■ **Prompt**:
Each line of the entries below that holds "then" is needed, copied in full.

■ **Entries shown**:
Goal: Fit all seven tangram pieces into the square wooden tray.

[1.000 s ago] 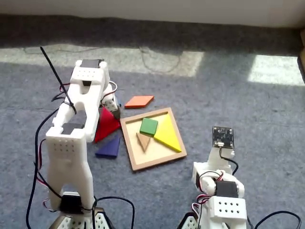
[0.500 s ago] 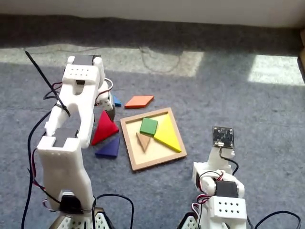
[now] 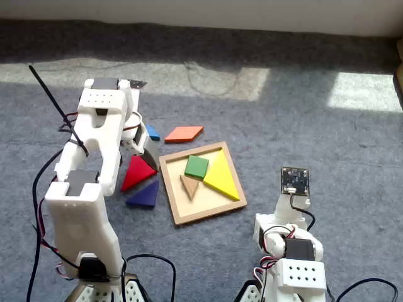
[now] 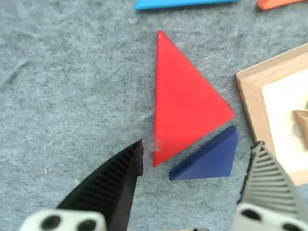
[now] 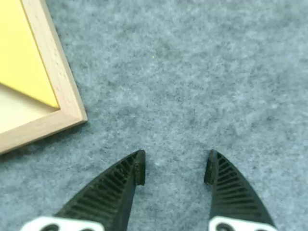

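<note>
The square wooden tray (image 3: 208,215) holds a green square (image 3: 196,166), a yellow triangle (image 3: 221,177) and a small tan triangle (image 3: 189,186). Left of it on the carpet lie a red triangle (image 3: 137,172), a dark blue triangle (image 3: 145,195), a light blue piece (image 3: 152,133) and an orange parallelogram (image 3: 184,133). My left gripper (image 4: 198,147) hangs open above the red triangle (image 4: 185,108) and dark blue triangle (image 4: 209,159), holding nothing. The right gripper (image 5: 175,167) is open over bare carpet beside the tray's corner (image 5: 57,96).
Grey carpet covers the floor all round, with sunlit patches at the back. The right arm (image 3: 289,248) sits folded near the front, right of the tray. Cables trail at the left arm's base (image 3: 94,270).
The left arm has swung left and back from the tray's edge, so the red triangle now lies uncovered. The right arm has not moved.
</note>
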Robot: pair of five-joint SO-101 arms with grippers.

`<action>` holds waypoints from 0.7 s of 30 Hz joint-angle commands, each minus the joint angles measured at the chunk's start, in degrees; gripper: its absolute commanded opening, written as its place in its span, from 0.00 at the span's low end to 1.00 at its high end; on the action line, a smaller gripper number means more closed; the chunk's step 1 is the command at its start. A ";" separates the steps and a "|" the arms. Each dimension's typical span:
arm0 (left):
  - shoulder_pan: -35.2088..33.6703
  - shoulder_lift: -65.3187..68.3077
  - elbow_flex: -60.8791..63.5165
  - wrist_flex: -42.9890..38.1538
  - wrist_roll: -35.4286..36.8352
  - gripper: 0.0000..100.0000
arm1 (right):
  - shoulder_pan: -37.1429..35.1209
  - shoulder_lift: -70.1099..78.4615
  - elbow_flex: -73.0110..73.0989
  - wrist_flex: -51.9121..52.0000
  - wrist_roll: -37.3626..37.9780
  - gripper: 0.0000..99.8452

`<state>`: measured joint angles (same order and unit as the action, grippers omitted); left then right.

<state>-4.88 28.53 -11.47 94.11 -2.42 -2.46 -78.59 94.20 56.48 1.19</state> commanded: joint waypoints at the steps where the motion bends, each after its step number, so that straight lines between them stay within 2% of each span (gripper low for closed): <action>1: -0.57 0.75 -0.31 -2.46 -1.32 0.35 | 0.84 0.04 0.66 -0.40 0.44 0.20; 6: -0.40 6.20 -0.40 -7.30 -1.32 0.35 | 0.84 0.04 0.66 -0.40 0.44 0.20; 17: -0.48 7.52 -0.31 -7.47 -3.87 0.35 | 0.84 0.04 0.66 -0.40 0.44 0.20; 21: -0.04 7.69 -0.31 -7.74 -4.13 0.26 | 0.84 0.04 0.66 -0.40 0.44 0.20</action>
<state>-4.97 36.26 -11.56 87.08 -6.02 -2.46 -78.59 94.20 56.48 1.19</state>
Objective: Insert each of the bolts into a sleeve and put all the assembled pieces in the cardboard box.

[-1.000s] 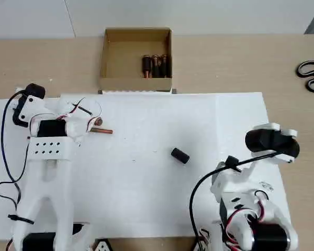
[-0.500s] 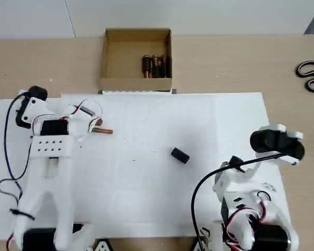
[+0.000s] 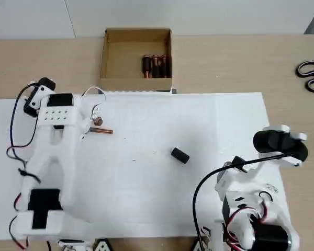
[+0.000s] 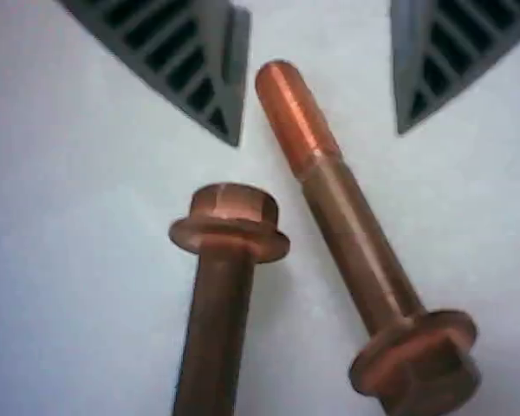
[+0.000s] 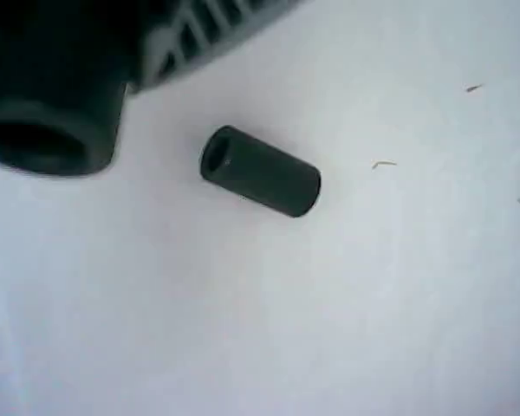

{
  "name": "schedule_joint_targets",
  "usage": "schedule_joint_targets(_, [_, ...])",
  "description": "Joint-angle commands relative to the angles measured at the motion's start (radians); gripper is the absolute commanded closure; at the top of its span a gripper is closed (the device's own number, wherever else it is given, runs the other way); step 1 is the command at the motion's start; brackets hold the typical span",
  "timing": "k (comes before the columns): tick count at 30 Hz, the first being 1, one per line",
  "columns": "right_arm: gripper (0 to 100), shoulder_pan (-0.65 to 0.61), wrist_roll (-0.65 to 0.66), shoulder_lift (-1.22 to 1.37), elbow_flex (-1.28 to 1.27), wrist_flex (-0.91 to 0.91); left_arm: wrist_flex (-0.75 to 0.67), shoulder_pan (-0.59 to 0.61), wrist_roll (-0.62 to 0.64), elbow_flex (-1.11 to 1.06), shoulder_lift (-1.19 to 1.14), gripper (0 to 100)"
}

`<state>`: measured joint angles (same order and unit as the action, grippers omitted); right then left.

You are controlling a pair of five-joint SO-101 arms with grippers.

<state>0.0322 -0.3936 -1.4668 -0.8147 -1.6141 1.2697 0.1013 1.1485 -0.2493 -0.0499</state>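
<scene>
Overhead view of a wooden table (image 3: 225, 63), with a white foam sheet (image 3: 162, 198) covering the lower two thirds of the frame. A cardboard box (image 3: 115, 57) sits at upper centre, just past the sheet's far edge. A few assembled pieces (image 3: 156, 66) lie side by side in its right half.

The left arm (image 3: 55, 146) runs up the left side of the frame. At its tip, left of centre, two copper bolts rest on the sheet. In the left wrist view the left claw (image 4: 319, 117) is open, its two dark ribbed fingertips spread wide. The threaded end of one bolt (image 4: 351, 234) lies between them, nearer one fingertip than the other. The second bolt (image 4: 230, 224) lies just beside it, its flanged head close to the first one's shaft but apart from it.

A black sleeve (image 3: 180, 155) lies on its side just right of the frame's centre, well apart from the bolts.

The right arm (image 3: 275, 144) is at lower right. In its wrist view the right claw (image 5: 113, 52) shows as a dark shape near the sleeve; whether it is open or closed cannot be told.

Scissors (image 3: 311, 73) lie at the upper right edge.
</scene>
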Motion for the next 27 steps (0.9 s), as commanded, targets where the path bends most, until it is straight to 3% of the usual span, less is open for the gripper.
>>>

■ **Solution for this task**:
`<state>`: measured joint angles (same order and unit as the action, grippers omitted); left then right.
`<state>`: measured joint angles (same order and unit as the action, grippers omitted); right then left.

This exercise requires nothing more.